Il m’est impossible, enfin et surtout, de ne pas réagir au reproche qui m’est fait de transformer Blum et Jaurès en ancêtres du « racisme » ou du « national-socialisme » alors que je vois dans le jauressisme (page 132) la « part d’honneur » de la France d’avant 1914 ; dans la personne même de Blum (page 19), « l’un des plus admirables apôtres de la démocratie » ; et dans la tradition qu’ils incarnent tous deux le meilleur recours dont nous disposions, aujourd’hui comme hier, pour conjurer l’éternel retour de nos démons (pages 202 et 297).

Ce sont là des exemples parmi d’autres, mais particulièrement flagrants, des malentendus et contresens qu’accumule comme à plaisir ce singulier article.
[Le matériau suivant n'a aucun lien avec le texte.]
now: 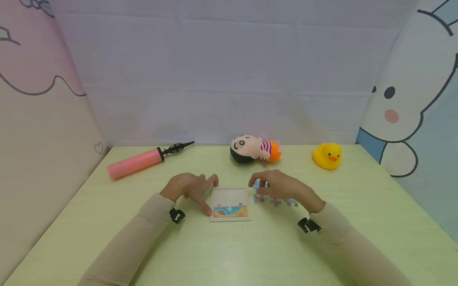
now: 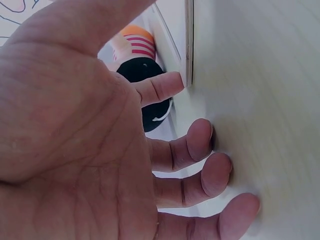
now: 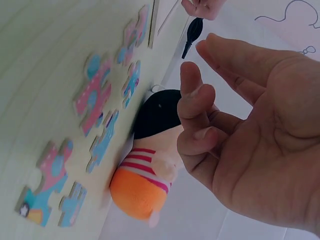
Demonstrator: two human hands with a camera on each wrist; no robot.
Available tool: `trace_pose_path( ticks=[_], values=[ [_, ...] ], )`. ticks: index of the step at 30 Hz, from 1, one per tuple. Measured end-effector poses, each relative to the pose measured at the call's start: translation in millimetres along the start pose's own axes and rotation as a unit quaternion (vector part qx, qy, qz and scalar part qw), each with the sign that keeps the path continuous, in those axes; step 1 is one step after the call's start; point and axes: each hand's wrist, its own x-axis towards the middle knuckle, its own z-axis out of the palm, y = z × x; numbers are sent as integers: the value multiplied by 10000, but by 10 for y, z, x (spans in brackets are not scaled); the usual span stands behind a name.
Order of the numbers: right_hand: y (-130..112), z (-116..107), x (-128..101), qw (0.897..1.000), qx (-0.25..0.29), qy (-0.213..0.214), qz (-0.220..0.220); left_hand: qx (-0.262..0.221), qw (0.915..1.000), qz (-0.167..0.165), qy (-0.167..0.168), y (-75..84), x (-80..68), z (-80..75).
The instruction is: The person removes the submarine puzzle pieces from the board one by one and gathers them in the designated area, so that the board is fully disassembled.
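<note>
A small white puzzle board [image 1: 229,204] lies on the pale green table [image 1: 229,258], with a coloured strip of pieces along its near edge. My left hand [image 1: 210,195] rests beside the board's left side, its index fingertip touching the board's edge [image 2: 189,45] and the other fingertips [image 2: 202,135] on the table. Several loose blue and pink puzzle pieces [image 1: 275,201] [image 3: 95,95] lie right of the board. My right hand [image 1: 255,185] [image 3: 195,60] hovers just over them with loosely bent fingers and nothing between thumb and index.
A plush doll [image 1: 255,148] [image 3: 150,165] lies behind the board. A yellow rubber duck [image 1: 327,155] sits at the back right, and a pink hand pump [image 1: 137,162] at the back left. Printed fabric walls enclose the table on three sides.
</note>
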Motion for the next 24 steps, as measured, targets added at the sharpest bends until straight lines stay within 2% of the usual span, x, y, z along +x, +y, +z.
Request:
trace_pose_path(
  ticks=[5,9,16,24],
  values=[
    [-106,81,140,9999,121,-48,-108,69,9999,41,68,-2,-3,7],
    [-188,169,258,9992,336,-194,29,93,9999,9,86,3,-5,14],
    [-352,328,431,9992,-74,-391,-99,117,9999,-57,73,-3,13,19],
    [-496,461,535,9981,64,-606,-73,88,9998,-184,35,-5,3,25]
  ],
)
Il ne s’agit nullement, on en conviendra, de points d’interrogation sur lesquels on pourrait disputer, mais d’une littérale méconnaissance de ce que j’ai littéralement écrit. C’est la raison pour laquelle, répugnant à m’engager, sur de telles bases, dans le « débat intellectuel » auquel votre chroniqueur semble me convier, je compte simplement sur votre courtoisie pour bien vouloir porter à la connaissance de vos lecteurs ces quelques précisions.

Bertrand Poirot-Delpech à Bernard-Henri Lévy

Les articles ressemblent aux livres dont ils parlent. À pamphlet « sectaire », critique véhémente, mais étayée.
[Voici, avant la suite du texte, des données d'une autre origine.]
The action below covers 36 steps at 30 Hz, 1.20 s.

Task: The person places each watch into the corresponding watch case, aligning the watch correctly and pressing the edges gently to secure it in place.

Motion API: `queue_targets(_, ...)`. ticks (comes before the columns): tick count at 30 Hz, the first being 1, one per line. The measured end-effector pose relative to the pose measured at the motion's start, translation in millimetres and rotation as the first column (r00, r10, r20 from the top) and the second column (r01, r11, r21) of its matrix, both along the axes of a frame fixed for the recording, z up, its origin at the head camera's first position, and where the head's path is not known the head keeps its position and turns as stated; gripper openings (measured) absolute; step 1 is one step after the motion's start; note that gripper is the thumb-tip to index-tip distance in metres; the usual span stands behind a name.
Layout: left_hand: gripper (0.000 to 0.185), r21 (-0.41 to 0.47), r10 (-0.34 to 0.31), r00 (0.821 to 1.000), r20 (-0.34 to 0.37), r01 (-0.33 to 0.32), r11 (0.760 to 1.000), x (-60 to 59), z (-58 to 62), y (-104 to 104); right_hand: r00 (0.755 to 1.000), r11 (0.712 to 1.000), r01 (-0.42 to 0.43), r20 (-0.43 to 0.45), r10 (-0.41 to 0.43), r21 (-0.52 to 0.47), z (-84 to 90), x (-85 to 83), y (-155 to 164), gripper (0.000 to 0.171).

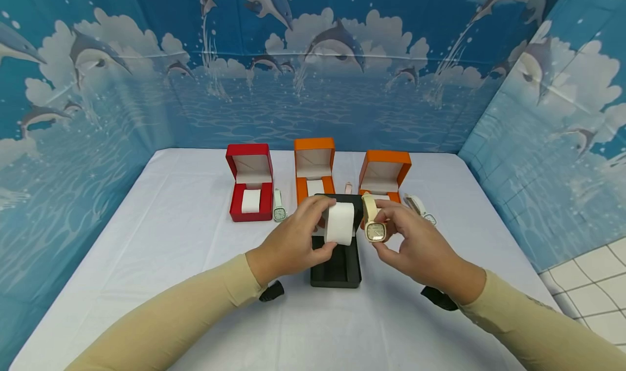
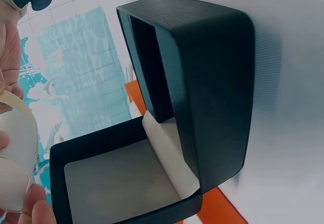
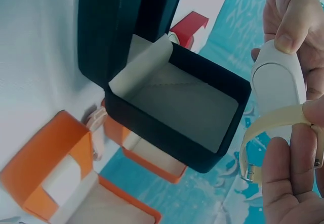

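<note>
Sleeved arms nearest; left hand [image 1: 293, 240] grips white pillow [image 1: 339, 223] above open black box [image 1: 336, 265], right hand [image 1: 415, 243] pinches cream watch [image 1: 374, 219]; we'd steady pillow, loop strap squarely round

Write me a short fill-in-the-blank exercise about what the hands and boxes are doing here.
The left hand holds a white ____ above the black box.
The right hand pinches a cream ____.
The black box stands with its lid ____.
The box farthest left on the table is ____.

Missing words: cushion; watch; open; red
</note>
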<state>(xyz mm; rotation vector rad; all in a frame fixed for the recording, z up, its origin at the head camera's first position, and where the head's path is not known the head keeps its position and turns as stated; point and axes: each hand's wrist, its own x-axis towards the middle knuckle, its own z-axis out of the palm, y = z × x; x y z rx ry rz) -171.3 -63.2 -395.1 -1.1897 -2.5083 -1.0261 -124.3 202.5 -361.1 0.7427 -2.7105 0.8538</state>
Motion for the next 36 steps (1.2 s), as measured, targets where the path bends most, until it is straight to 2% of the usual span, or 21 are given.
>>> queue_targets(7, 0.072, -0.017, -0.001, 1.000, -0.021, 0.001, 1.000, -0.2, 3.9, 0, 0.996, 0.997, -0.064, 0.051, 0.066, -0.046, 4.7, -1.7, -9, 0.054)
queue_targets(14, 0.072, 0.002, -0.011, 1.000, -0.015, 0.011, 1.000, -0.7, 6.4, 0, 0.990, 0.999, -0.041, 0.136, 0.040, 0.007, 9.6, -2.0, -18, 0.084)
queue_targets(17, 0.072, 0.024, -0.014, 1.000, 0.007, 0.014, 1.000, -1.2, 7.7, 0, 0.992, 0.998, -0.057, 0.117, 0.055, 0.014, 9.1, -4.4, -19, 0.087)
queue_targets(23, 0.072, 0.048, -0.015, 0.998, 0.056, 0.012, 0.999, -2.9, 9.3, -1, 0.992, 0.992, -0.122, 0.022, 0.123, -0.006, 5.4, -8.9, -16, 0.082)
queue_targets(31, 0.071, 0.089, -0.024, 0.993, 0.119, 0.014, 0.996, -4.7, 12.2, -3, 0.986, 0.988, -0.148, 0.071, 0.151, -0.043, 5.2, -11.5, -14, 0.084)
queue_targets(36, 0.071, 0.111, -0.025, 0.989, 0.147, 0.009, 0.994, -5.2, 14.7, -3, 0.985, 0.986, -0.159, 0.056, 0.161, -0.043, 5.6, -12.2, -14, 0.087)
Si l’auteur voulait seulement « isoler une tradition spécifique, singulière », comme il l’assure aujourd’hui, pourquoi son titre global : L’idéologie française, qui justifie le mien : « Tous des fascistes » ?

Je maintiens que ses citations sont « fantaisistes ». Un exemple : la note 81, deuxième partie, chapitre 1, ne renvoie à rien.
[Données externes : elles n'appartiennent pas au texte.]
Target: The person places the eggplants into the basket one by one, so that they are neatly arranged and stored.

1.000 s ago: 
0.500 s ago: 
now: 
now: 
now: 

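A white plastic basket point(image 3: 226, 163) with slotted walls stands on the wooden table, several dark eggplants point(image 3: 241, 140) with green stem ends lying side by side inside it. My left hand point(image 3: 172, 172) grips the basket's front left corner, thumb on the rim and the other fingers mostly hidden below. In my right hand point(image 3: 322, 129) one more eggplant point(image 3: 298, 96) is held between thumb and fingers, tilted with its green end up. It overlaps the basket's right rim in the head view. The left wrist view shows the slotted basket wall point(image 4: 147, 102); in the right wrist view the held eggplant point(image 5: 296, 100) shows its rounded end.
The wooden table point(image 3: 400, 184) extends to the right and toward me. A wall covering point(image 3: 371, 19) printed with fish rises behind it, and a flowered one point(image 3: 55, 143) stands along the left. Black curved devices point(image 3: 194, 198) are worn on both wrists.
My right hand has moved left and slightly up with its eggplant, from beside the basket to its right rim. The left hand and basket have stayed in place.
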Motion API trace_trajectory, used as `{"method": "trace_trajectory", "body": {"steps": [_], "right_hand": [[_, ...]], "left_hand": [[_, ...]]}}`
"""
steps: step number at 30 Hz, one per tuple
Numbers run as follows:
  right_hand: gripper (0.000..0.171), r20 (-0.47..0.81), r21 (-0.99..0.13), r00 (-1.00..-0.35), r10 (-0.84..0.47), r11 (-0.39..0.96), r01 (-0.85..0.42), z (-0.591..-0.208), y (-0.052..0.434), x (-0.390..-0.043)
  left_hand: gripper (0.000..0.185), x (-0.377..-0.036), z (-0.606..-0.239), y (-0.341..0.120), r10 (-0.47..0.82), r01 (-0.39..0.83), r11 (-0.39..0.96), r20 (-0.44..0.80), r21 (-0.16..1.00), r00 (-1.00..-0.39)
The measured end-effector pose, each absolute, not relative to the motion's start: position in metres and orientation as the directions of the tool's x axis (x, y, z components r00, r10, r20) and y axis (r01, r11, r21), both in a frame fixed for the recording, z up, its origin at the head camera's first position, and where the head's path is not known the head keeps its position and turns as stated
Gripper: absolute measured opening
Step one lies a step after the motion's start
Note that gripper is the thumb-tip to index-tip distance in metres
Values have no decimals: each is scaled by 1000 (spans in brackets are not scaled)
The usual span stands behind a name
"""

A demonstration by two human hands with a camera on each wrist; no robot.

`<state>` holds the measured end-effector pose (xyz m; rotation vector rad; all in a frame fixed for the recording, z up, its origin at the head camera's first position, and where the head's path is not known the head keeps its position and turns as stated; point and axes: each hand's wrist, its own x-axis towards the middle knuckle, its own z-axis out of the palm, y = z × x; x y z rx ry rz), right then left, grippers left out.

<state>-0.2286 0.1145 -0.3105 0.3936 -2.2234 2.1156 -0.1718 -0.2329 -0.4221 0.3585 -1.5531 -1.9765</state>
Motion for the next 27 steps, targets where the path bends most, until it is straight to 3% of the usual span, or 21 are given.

Le livre de B.-H. Lévy dénonce bien toutes les familles d’esprit françaises. La preuve ? : « Les deux bords se touchent, sont parfaitement contigus l’un à l’autre. Et ce qui se dit là, d’un bord à l’autre, c’est la réalité, simplement, de ce qu’il tant bien appeler, déjà, un national-socialisme à la française » (p. 123) ; « Vieille gauche, nouvelle droite, même combat : et ce combat, lourd d’un siècle d’histoire de France, s’appelle, qu’on le veuille ou non, celui de l’antisémitisme » (p. 281).

Sur l’Amérique, l’auteur fait, en effet, des réserves, mais il affirme « Que la haine brute, brutale, totale de l’Amérique en tant que telle est belle et bien elle, par contre, la haine de la liberté » (page 289).

Après avoir effectivement présenté la tradition démocrate comme « le meilleur recours » contre nos démons, l’auteur ajoute : « Et pourtant, en même temps, non. En un autre sens non. Paradoxalement, mais tout aussi décidément non » (p. 132) « Nous vivons dans un pays qui contrairement à la légende, n’a plus depuis longtemps, d’authentique doctrine démocratique » (p. 202).

C’est là le plus juste de l’avertissement « singulier » de B.-H. Lévy, je l’ai dit. Mais je maintiens que la démocratie ne peut rien gagner aux méthodes de débat dont il a pris l’initiative.